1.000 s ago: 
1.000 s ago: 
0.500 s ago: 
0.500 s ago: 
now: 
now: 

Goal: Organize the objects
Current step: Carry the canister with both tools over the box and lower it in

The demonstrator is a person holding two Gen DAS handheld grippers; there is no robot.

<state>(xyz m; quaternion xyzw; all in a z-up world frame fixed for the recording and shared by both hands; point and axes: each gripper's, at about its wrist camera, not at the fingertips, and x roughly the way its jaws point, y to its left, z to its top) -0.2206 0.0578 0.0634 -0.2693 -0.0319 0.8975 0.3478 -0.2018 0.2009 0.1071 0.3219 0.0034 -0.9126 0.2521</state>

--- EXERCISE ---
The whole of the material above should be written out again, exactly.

--- SOLVED EXERCISE ---
1.000 s ago: 
1.000 s ago: 
0.500 s ago: 
0.500 s ago: 
now: 
now: 

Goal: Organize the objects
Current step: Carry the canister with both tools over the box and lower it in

The demonstrator is a person holding two Gen DAS handheld grippers; there is no robot.

<state>(xyz m; quaternion xyzw; all in a z-up world frame fixed for the recording and shared by both hands; point and axes: each gripper's, at about its wrist camera, not at the fingertips, and x roughly the way its jaws point, y to its left, z to its top) -0.2206 0.0578 0.0634 -0.2693 -0.0319 0.8975 0.3478 -0.2018 0.2009 0.1071 0.3219 0.0034 -0.9126 0.2521</state>

No more is needed to finish this exercise.